Q4 of 26 · SQL
How do GROUP BY and HAVING work, and how would you use them to find duplicate records?
SQLJuniorsqlgroup-byhavingduplicatesaggregation
Short answer
Short answer: GROUP BY collapses rows into groups by one or more columns and lets you apply aggregate functions. HAVING filters those groups — like WHERE but applied after aggregation.
Detail
GROUP BY is the building block for spotting duplicates and summarising test data.
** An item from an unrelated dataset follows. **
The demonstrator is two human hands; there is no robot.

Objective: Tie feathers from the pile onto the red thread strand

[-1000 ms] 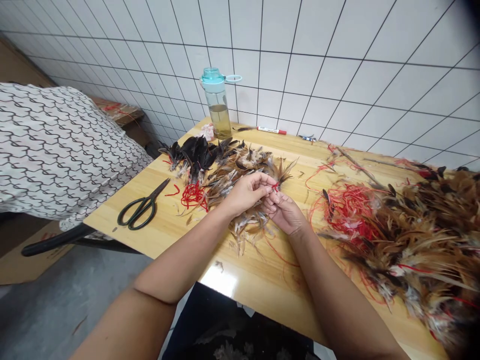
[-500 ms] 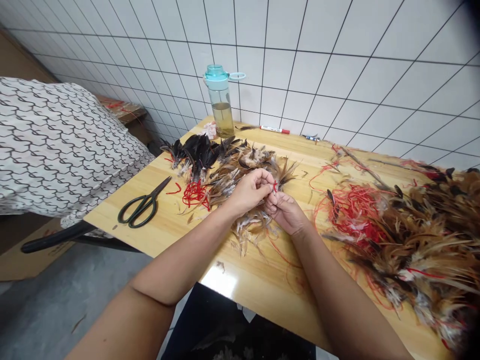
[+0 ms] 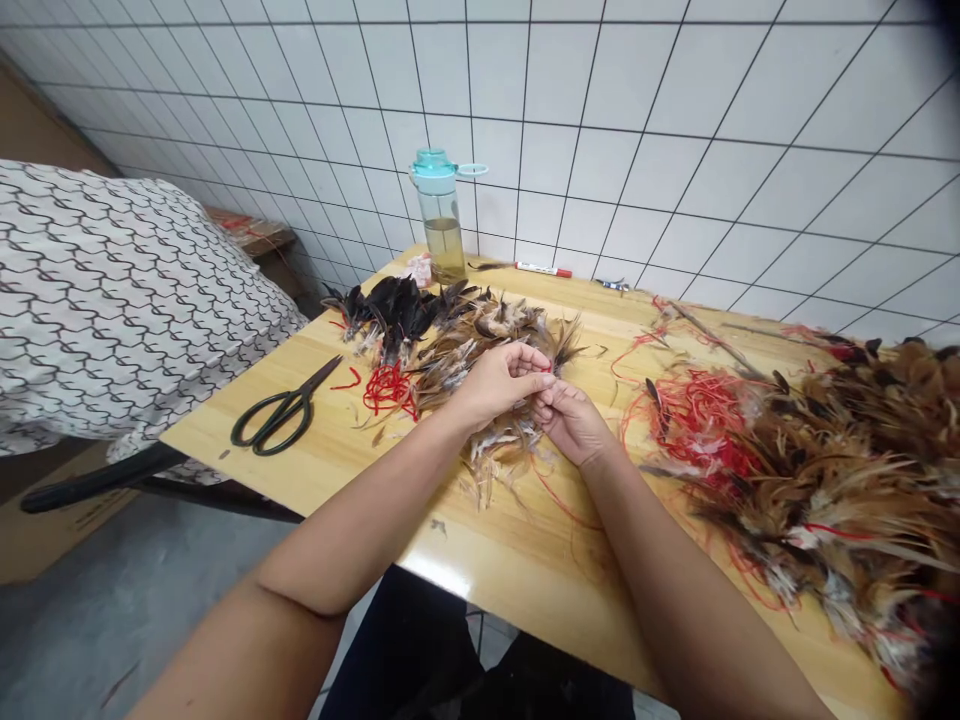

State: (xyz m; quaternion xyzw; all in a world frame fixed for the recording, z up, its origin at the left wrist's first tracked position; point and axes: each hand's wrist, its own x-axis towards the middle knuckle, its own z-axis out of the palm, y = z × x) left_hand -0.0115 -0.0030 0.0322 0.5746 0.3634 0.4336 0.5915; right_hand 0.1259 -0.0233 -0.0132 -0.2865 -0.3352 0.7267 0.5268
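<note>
My left hand [image 3: 504, 383] and my right hand [image 3: 574, 424] meet fingertip to fingertip above the wooden table [image 3: 315, 465]. Both are closed in a pinch on a short red string [image 3: 546, 369], which shows between the left thumb and fingers. What else the fingertips hold is hidden. Just behind the hands, brown feathers [image 3: 564, 343] fan out, part of a spread of brown feather bunches [image 3: 450, 362] under and beside my left hand. Loose pale feathers [image 3: 491, 465] lie below my wrists.
Black-handled scissors [image 3: 281, 412], cut red strings [image 3: 388, 390] and black feather bunches [image 3: 397, 312] lie at left. A water bottle [image 3: 444, 225] and a red marker [image 3: 543, 269] are near the wall. At right are tangled red string [image 3: 701, 415] and a large feather pile [image 3: 847, 480]. Patterned cloth [image 3: 135, 310] hangs far left.
My fingertips have drawn closer together, and less of the red string shows between them. The camera has tilted slightly up. Things on the table lie as before.
</note>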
HAVING is WHERE for aggregated results.
Finding duplicates — the classic pattern:
SELECT email, COUNT(*) AS cnt
FROM users
GROUP BY email
HAVING COUNT(*) > 1;
This returns every email address that appears more than once — meaning duplicate user registrations slipped through.
Full duplicate rows — if you want the actual IDs involved, wrap it in a subquery or CTE:
SELECT *
FROM users
WHERE email IN (
SELECT email
FROM users
GROUP BY email
HAVING COUNT(*) > 1
);
Other QA uses of GROUP BY + HAVING:
- Find test runs where more than N tests failed
- Find products with zero inventory (HAVING COUNT = 0 or SUM = 0)
- Validate that every user has exactly one active session
// EXAMPLE
-- Emails registered more than once
SELECT email, COUNT(*) AS duplicate_count
FROM users
GROUP BY email
HAVING COUNT(*) > 1
ORDER BY duplicate_count DESC;
-- Orders with more than 10 line items (potential data anomaly)
SELECT order_id, COUNT(*) AS line_count
FROM order_items
GROUP BY order_id
HAVING COUNT(*) > 10;// WHAT INTERVIEWERS LOOK FOR
The HAVING COUNT(*) > 1 duplicate pattern is a must-know. Explain that WHERE filters before aggregation and HAVING filters after.
// COMMON PITFALL
Trying to use WHERE on an aggregate (WHERE COUNT(*) > 1) — that's a syntax error. HAVING is the right clause.